WHAT THE EXERCISE ASKS: From the first line of the data down to the line bearing "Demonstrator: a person", output every line exactly and include no pictures.

GIVEN DATA:
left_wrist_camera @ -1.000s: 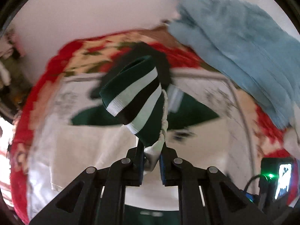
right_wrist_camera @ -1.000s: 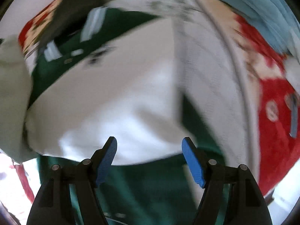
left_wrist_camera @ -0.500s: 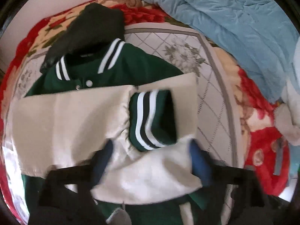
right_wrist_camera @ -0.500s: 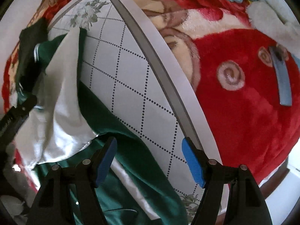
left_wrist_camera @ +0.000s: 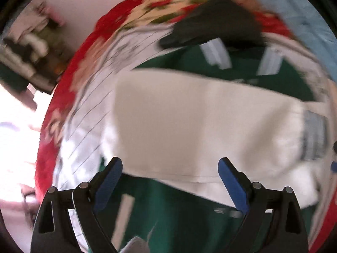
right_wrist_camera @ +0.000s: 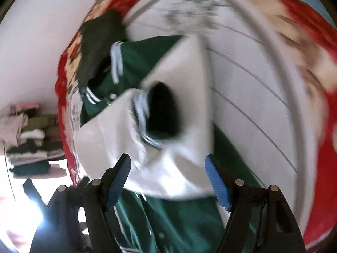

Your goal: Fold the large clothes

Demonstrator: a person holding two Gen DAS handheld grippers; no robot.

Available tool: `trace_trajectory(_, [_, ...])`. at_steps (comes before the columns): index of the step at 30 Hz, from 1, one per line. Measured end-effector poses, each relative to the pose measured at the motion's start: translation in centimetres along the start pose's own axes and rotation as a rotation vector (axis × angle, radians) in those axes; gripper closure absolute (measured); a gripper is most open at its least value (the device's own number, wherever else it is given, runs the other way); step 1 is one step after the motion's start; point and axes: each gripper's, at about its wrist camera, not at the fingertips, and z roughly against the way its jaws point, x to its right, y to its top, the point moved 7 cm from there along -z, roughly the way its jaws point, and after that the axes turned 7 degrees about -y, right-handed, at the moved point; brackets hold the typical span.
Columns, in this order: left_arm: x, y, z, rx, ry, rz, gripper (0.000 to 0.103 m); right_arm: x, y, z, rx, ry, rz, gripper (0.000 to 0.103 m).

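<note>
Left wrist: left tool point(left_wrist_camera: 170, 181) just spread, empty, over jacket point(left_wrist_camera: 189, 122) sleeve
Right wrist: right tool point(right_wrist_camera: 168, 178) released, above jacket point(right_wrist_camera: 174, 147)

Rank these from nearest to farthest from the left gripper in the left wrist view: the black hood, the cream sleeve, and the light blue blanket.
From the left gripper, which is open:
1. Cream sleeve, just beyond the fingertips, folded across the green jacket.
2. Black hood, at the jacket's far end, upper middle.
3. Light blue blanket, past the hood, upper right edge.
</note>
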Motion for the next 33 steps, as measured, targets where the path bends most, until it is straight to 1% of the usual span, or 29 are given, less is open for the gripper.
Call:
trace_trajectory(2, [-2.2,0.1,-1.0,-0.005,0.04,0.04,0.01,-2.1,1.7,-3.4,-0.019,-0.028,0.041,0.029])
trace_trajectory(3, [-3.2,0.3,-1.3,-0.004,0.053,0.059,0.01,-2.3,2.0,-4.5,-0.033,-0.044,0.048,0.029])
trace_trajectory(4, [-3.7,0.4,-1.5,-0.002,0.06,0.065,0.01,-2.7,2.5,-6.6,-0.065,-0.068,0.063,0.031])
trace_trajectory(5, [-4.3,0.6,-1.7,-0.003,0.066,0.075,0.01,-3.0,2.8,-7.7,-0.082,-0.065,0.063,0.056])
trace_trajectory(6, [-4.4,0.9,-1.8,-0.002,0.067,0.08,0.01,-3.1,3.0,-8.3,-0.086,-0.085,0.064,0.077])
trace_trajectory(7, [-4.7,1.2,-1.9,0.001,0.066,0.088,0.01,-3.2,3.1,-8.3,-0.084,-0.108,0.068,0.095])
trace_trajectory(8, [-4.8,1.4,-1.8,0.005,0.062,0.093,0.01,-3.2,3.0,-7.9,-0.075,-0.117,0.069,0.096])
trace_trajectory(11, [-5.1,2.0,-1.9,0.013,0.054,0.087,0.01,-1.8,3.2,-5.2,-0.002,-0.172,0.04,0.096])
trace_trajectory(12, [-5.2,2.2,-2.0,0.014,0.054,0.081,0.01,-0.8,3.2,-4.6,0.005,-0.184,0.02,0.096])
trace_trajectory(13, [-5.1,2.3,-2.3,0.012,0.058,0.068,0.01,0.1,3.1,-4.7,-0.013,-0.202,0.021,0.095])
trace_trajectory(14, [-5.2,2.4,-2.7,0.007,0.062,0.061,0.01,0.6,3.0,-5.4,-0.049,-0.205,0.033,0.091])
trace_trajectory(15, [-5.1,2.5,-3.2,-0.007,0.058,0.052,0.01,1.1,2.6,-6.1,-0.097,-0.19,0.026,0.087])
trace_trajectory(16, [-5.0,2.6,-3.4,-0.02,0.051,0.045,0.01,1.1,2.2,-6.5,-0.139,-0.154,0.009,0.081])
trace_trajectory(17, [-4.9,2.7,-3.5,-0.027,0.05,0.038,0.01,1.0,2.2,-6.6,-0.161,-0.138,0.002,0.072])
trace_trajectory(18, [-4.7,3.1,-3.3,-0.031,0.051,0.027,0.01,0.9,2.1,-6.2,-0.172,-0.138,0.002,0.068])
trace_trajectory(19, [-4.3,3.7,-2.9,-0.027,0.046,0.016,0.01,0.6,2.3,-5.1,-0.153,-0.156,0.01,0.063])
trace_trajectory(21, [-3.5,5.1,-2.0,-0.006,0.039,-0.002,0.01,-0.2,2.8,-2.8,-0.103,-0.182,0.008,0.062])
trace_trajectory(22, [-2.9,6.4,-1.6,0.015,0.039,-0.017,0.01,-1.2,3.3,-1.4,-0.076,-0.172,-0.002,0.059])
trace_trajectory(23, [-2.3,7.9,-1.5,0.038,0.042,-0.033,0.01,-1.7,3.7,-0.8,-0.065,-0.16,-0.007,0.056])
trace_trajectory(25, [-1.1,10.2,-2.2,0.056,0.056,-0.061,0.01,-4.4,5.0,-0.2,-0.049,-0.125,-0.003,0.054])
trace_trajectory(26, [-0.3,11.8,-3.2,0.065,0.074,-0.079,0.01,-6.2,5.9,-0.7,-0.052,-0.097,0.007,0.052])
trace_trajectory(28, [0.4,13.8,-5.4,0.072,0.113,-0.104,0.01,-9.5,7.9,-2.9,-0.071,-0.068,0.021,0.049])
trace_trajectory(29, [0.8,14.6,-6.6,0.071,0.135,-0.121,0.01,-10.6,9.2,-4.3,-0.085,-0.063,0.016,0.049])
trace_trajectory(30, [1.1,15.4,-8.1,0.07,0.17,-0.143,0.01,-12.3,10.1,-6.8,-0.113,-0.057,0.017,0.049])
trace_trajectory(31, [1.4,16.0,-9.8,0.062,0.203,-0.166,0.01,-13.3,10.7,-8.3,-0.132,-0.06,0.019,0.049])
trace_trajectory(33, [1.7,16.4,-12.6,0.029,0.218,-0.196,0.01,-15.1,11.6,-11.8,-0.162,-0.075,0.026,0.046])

RESPONSE TO THE TASK:
left_wrist_camera @ -1.000s: 
right_wrist_camera @ -1.000s: 
left_wrist_camera @ -0.500s: 
right_wrist_camera @ -0.500s: 
left_wrist_camera @ +0.000s: 
right_wrist_camera @ +0.000s: 

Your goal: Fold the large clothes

Demonstrator: a person holding two Gen DAS handheld grippers; no robot.

Now the output is complete.